* [WHAT TO DO]: Exact copy, no pictures: return only the lines below from the line with "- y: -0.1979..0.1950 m" up to and including the line with "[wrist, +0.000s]".

* [DATA]:

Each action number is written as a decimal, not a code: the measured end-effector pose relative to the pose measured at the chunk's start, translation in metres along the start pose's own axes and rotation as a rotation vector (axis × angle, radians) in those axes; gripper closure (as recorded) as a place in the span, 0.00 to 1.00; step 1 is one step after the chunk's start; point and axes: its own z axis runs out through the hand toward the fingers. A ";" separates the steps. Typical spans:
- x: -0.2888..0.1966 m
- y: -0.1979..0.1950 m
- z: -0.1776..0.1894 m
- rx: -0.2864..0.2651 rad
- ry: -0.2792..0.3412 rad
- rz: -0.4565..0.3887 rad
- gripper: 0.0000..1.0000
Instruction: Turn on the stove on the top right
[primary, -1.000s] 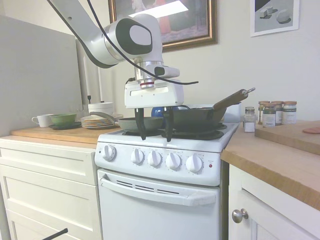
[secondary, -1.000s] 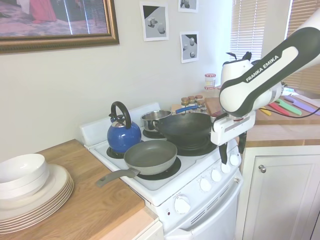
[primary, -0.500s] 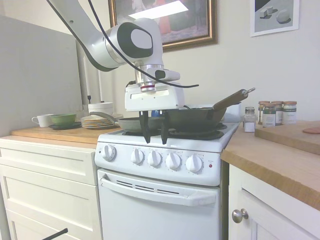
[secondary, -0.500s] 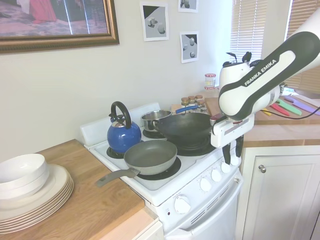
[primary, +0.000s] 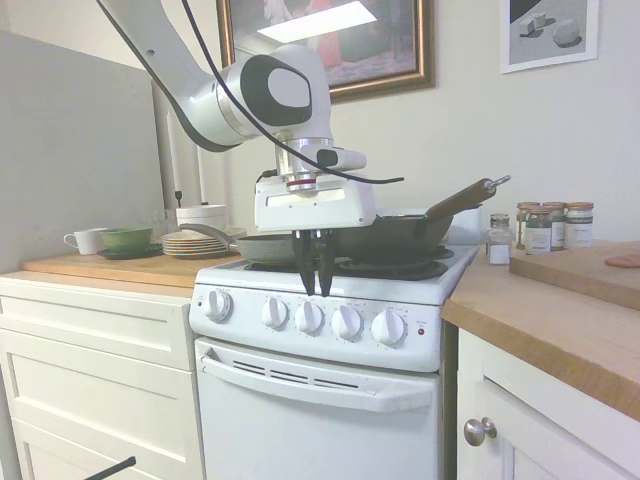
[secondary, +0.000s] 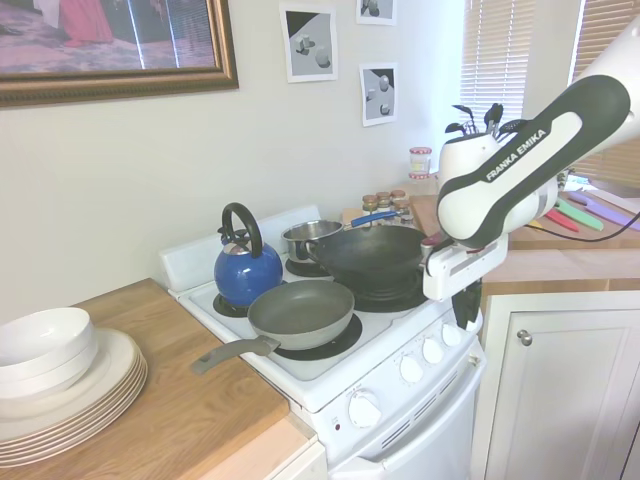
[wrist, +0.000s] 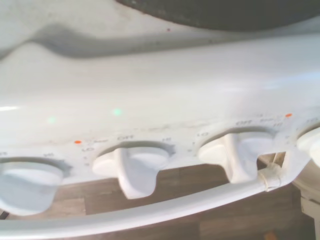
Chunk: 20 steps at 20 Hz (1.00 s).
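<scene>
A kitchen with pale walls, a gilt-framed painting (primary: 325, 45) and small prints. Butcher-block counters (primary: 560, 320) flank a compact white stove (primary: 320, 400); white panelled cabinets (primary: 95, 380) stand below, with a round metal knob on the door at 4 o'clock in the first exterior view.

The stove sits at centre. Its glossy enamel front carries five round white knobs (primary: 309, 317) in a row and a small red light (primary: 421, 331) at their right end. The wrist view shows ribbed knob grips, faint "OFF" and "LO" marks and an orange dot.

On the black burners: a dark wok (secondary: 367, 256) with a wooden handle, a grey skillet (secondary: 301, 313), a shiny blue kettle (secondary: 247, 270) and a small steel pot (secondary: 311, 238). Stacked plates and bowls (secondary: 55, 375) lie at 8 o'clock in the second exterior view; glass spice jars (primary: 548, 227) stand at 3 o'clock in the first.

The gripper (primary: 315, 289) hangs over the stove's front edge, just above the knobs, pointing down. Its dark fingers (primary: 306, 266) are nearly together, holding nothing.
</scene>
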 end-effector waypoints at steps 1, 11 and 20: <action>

* [RESULT]:
- y: -0.1979..0.1950 m
- z: -0.1776..0.1894 m
- rx: -0.2864..0.2651 rad
- ry: -0.2792..0.3412 rad
- rz: -0.4565..0.3887 rad
- gripper: 0.0000..1.0000
Instruction: Turn on the stove on the top right
[primary, -1.000s] 
[secondary, -1.000s] 
[primary, -0.500s] 
[secondary, -0.500s] 
[primary, +0.000s] 
[secondary, +0.000s] 
[wrist, +0.000s] 

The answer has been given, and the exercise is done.